# the blues finding the donor share



## pattycake (May 28, 2012)

Am looking on cryos and xytex for a donor.  Have been told I need to go for -ve CMV and -rh status, and I would like open to contact and caucasian.  But it really narrows things down.  I think I have a match and then realise he is sold out!  I have been really focusing on this for the last few weeks and not getting anywhere so today I spent the whole day online-including joining another sperm bank.  But no luck. I feel really low about it    And I wish I had someone to share the load with right now.

P


----------



## indekiwi (Dec 23, 2008)

Pattycake,    You have my sympathy.  My choice was always extremely limited so it removed some of the angst involved in selecting a donor.  Are these your only criteria, or are you also filtering in terms of physical description, education and so on?  If the latter, you have something to compromise on perhaps.  Will your clinic allow you to sign a disclaimer on the -ve CMV status, allowing you to choose a +ve donor?  And is this something you would consider?  There is also the European Sperm Bank to consider.


A-Mx


----------



## suitcase of dreams (Oct 7, 2007)

big   
Inde has some good suggestions
have you tried calling & speaking to the sperm banks or emailing them direct to ask specifically what they have which meets your criteria?

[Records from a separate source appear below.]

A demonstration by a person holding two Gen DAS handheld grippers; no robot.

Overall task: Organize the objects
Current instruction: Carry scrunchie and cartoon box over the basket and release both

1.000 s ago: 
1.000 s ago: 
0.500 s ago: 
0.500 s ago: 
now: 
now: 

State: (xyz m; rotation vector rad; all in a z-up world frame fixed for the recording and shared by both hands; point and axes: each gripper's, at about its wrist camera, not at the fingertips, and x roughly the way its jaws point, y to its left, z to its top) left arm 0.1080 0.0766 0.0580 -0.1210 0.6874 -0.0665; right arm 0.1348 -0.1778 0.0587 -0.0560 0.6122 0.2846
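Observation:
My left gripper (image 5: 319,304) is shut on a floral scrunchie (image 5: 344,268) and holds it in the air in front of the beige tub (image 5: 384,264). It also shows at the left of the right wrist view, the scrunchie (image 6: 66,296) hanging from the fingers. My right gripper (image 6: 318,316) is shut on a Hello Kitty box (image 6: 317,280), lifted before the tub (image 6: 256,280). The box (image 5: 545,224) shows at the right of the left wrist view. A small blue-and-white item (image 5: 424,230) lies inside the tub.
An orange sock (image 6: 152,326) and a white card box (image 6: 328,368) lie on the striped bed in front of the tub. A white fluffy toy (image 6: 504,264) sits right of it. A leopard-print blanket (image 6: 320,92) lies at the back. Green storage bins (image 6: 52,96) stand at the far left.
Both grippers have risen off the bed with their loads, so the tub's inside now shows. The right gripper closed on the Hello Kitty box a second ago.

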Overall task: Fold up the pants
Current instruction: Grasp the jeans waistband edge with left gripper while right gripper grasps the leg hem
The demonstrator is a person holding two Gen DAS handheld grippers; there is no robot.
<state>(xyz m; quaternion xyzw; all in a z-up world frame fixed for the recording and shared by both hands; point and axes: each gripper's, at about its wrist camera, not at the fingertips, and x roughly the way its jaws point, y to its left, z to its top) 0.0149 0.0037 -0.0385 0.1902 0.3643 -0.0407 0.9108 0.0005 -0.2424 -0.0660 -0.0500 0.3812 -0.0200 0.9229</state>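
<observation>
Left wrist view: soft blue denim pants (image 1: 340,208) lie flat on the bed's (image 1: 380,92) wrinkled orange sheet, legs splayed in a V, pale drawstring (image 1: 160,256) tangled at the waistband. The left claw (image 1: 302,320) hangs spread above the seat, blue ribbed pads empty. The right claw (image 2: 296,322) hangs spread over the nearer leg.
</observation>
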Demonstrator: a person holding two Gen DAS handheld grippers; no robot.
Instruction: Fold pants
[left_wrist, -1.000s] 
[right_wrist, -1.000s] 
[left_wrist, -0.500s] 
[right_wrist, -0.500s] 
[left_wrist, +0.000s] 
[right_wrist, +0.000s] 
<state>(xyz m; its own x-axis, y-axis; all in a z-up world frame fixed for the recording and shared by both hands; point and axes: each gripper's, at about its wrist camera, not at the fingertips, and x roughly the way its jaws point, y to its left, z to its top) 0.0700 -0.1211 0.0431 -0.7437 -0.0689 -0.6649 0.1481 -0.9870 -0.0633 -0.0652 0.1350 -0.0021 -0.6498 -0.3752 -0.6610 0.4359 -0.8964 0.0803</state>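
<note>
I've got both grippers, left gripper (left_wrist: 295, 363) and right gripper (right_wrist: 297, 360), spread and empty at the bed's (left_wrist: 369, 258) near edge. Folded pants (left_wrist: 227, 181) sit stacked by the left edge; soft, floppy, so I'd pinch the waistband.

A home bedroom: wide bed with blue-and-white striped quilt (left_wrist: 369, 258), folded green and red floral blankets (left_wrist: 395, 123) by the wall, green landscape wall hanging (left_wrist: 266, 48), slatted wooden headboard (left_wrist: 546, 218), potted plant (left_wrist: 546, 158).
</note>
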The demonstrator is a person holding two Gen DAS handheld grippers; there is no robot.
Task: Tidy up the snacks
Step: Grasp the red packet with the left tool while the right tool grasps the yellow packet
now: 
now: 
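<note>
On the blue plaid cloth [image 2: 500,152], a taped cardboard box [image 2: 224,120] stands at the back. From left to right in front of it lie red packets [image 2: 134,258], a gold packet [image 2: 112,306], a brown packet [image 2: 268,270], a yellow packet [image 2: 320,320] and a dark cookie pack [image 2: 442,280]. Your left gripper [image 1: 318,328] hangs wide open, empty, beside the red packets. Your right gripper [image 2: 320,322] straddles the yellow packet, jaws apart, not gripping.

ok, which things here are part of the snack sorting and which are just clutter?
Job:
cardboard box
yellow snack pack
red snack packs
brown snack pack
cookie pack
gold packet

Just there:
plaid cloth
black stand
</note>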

I found Xytec very helpful with this approach
best of luck   
Suitcase
x


----------



## pattycake (May 28, 2012)

Thanks guys.  x  
So hard.  No, I def haven't bothered with hair colour, education, weight etc.  
I have tried Cryos Denmark, ESB and Cryos NY.  I have been told by my clinic to go for MOT 10 or get twice the amount for MOT 5.  There is ONE donor I found today in NY but the shipping is really making the price jump=over $2500usd for 4 straws.  I will call Xytex tomorrow.
I will be really relieved when this step is behind me.  Its just not fun at the moment.  And I realise it may not be the only time I need to order.  But just now need to move on.


----------



## indekiwi (Dec 23, 2008)

Pattycakes, what a lot of people do to reduce shipping costs is join forces with others who are importing from the same donor bank.  Your clinic may well be able to help with this as they may have other clients looking to import.  Alternatively, ask the donor bank if they have other clients importing to the UK and whether you can share a shipment.  It's definitely worth asking.  


A-Mx


----------



## smc81 (Oct 26, 2011)

Pattycakes - I had exactly the same problem last year. I thought it would be fairly simple but it ended up taking ages to find someone. The only advice I can offer is to keep going and ring them directly. I found xytex really helpful and friendly.

Good luck xx


----------



## Diesy (Jul 19, 2010)

Hi Pattycake,

It really does suck, I had similar issues when I looked for mine.  Is there any reason you've been told to go for -rh?  I'm -rh myself and my donor is just +.  

Diesy


----------



## sweet1 (Oct 5, 2008)

when I chose my donor I wrote a shortlist and then put one, two, three or four ticks next to each one depending on how much I liked the sound of them/how they fit my criteria! It was a good idea because once the first donor didn't work I went straight for the second of my 'four ticks' - and hey ho got my daughter! Good luck xx


----------



## Helena123 (Jun 11, 2011)

Hi pattycake,

I had the same problem. I was told to select 3 from the clinic's donor list but I chose just one because I was really taken with that one, but none of the others! There are so many donors on the sperm banks list, but once you select 'open' that eliminates more than 50% of them.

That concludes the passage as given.